_GOAL OF THE EXERCISE_
Quote the listing in full, exactly as given, minus any pictures.

━━━━━━━━━━━━━━━━━━━━━━━━━━━━━━

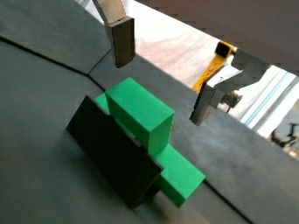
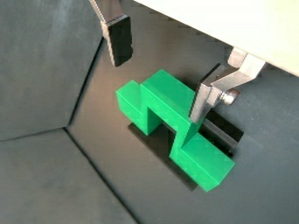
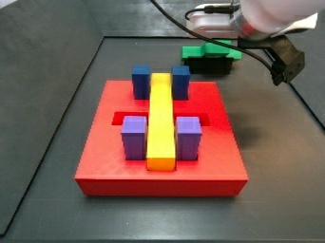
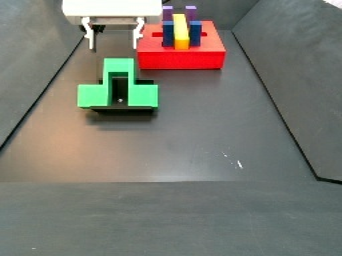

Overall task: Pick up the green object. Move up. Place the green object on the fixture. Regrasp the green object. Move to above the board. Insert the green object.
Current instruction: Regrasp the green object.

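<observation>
Green object [image 2: 173, 129] sat on the fixture [image 1: 111, 157], well apart from the board [image 3: 159, 166]. Gripper [image 2: 163, 66] hovered just above, fingers spread wide, empty (regrasp pending, I judged). Piece's long axis ran crosswise to the finger gap.

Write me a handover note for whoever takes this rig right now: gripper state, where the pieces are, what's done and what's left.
Gripper: open and empty, above the green object, fingers clear of it.
Green object: resting on the fixture, apart from the board.
Board: holds the yellow bar, blue blocks and purple blocks.
Done: pick-up, lift and placing on the fixture.
Left: regrasp, move above the board, insert.
</observation>
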### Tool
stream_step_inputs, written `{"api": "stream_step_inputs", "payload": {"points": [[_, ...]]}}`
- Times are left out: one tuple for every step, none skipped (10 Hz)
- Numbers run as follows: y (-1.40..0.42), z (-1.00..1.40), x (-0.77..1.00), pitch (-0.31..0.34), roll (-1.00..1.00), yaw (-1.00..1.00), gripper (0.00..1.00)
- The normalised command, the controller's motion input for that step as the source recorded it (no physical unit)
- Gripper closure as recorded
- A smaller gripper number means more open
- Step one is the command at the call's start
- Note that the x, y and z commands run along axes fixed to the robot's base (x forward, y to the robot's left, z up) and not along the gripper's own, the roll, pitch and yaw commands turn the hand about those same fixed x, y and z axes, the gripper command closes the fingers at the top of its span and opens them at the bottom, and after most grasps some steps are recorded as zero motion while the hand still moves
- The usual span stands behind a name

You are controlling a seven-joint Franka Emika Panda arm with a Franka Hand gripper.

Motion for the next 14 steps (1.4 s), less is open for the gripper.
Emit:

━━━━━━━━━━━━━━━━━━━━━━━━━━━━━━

_RESPONSE_
Overall task: Pick up the green object. Move up. Place the green object on the fixture. Regrasp the green object. Move to above the board. Insert the green object.
Current instruction: Regrasp the green object.

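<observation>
Green object [image 2: 173, 129] sat on the fixture [image 1: 111, 157], well apart from the board [image 3: 159, 166]. Gripper [image 2: 163, 66] hovered just above, fingers spread wide, empty (regrasp pending, I judged). Piece's long axis ran crosswise to the finger gap.

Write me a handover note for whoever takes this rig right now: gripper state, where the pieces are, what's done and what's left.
Gripper: open and empty, above the green object, fingers clear of it.
Green object: resting on the fixture, apart from the board.
Board: holds the yellow bar, blue blocks and purple blocks.
Done: pick-up, lift and placing on the fixture.
Left: regrasp, move above the board, insert.
</observation>
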### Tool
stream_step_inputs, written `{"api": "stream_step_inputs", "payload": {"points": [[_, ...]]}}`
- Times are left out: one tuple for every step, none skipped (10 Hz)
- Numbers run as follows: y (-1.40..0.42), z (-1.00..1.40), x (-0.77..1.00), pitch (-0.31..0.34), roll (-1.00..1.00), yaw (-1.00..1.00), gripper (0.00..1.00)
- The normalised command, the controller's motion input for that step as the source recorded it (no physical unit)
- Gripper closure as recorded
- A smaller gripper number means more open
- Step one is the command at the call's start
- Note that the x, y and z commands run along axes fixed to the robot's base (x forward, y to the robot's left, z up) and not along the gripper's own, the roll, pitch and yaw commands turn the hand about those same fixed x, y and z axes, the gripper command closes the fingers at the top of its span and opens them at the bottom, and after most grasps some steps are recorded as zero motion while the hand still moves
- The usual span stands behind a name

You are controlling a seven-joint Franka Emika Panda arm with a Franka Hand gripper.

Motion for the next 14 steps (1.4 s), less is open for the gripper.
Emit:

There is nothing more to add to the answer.